GC: What have you found to be the most rewarding or exciting outcome since publishing this book?
In addition to a personal life goal finally achieved, writing Absolute Beauty has been an success in terms of awareness, where people have been able to not only learn a new way to look at their skin, but also a new approach to beauty. Absolute Beauty gives the reader an understanding of the connection between body, mind and spirit through the Ayurvedic knowledge.
Also, my book has connected me to people all around the world! The most rewarding moments come every time a person comes to me or writes to me saying, “you changed my life.” That reaffirms everything I know about my life’s purpose– to spread the knowledge of Ayurveda; this profound wisdom that puts health and happiness into the hands of the beholder and offers a journey of unyielding gifts. This was my purpose with the book and is also my purpose when I go to work each and every day at my spa clinic. Every time I help someone, it is a gift.
GC: What is one of your favorite skin-care recipes from Absolute Beauty?
While I love all the recipes in Absolute Beauty, I would say my body oils, especially since the application of oils on the skin is really the most important skincare step of all. Even the word for oil massage in sanskrit, snehana, has the same root as the word for love, sneha. It is a deeply cherished Ayurvedic tradition for a reason.

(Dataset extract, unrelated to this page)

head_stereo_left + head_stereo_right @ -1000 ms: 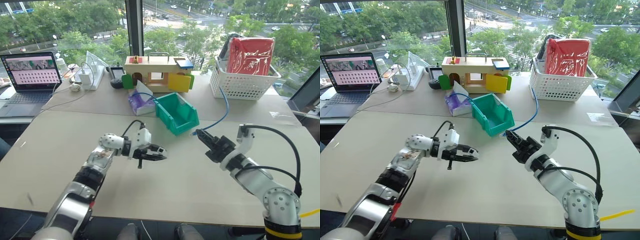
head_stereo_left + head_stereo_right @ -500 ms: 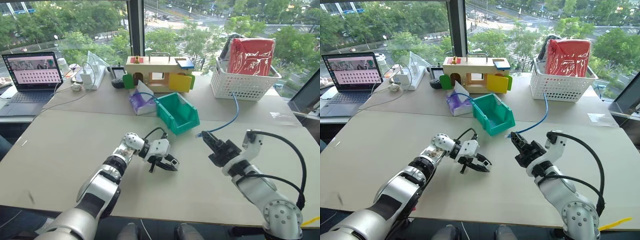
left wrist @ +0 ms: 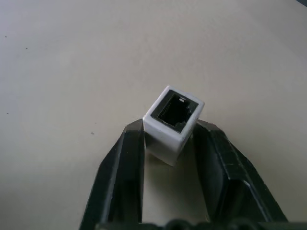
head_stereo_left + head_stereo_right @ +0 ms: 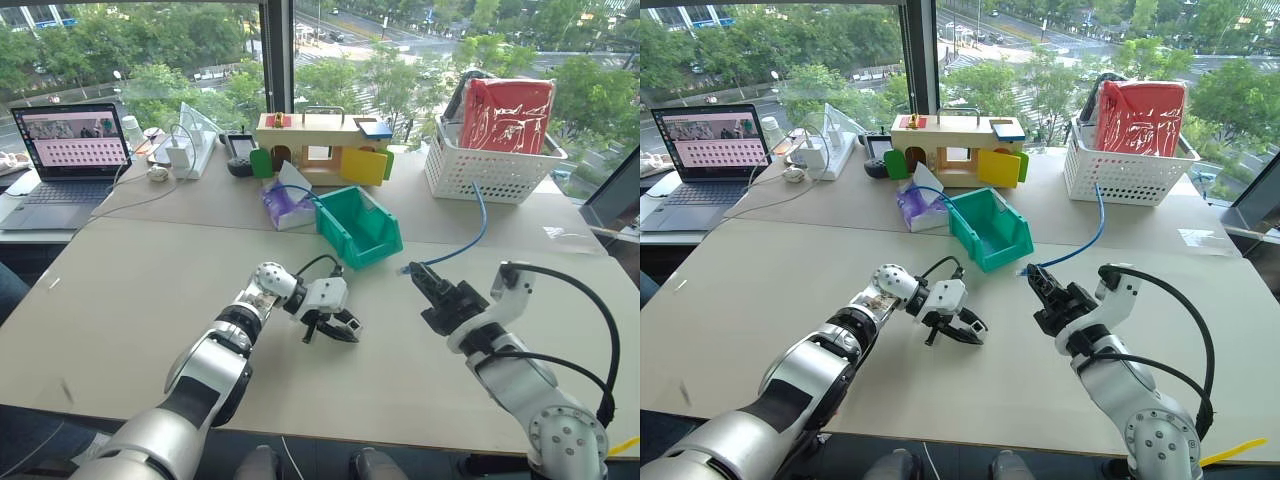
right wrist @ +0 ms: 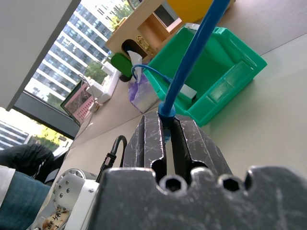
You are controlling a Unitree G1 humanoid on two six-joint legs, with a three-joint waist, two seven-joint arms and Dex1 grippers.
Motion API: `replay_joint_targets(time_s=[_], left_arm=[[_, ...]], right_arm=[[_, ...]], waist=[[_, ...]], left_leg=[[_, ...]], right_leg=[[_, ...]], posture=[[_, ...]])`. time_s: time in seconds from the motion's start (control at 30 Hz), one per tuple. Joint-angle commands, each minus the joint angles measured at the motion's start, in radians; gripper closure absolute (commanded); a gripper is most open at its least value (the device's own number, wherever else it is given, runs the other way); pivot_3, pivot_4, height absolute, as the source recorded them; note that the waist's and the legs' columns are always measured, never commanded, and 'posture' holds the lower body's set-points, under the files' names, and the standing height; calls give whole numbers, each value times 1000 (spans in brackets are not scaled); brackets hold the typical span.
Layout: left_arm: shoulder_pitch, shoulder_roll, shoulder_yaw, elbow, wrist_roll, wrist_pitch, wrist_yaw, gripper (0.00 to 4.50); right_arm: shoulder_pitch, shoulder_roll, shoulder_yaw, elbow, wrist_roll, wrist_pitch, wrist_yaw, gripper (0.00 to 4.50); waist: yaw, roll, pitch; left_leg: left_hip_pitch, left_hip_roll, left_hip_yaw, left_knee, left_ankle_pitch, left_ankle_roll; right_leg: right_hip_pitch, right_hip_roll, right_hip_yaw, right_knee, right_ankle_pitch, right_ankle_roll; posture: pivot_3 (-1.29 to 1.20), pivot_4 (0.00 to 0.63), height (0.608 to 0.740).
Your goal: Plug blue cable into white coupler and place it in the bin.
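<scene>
Beige table (image 4: 120,300) by the window: head views show our left gripper (image 4: 340,328) lower and further toward the centre than a second ago, teal bin (image 4: 358,226) behind. Left wrist view: white coupler (image 3: 172,123) between widened fingers (image 3: 125,163), socket exposed, so ready for mating. Right wrist view: right gripper (image 5: 167,139) clamps the blue cable (image 5: 192,57) near its end

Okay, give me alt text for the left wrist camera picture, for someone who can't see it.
A small white coupler sits between the left gripper's two black fingers, its dark socket opening facing up toward the camera. Beneath it lies a plain beige table.
</scene>
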Motion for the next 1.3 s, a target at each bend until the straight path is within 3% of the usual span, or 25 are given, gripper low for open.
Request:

Since essential oils, carried in the proper base oils, share a similar density and particle structure to the skin’s own sebum, it has the ability to penetrate to the deepest layers and make the most impact on the skin’s condition. Oil application also involves touch, which is so important for our central nervous system and for keeping our fluid systems of the body flowing. The 3 dosha-specific body oil recipes also have wonderful aromatherapeutic effects for the mind and senses.
GC: From your experience, what would you say is the most fundamental idea people don’t know when it comes to the skin and natural skin-care?
Many people don’t know that the skin is a reflection of what is happening inside, and even if they are aware of this connection, many still need to understand that skincare is not a one-size-fits-all approach.
Also, when it comes to natural skincare, people need to be aware that even if an ingredient is natural, it doesn’t mean that it is good or effective for everyone. Every individual constitution is different, therefore their approach to skincare should be also according to their specific needs.
“Each and every herb, root, flower or mineral is an active ingredient, synergistically blended to produce the best combination of healing care for your skin. Ayurveda understands the intelligence embedded within the gifts nature bestows upon us.”
Also, it is important to understand that our skin indiscriminately digests whatever it is fed, whether that is beneficial nutrients or harmful chemicals. These substances, for better or worse, are then absorbed into our bloodstream, causing a direct impact on our overall health. This is why natural skincare made from pure, organic ingredients is so critical, while also being far more effective in the long run when it comes to skin solutions. They are easily recognized by the body as nutritious, beneficial food that heals and nourishes the tissues, creating long-term benefits, not superficial results that you get from the harmful synthetic, chemically-altered products so widely used today.
Each and every herb, root, flower or mineral [in my skincare line] is an active ingredient, synergistically blended to produce the best combination of healing care for your skin. Ayurveda understands the intelligence embedded within the gifts nature bestows upon us. Learning what’s best for you and making conscious decisions towards your health is not only an investment in beauty, but in your future. And as always, if you’re in doubt, read the ingredient list. If there is something listed that you wouldn’t eat, it’s not worth putting it on your skin!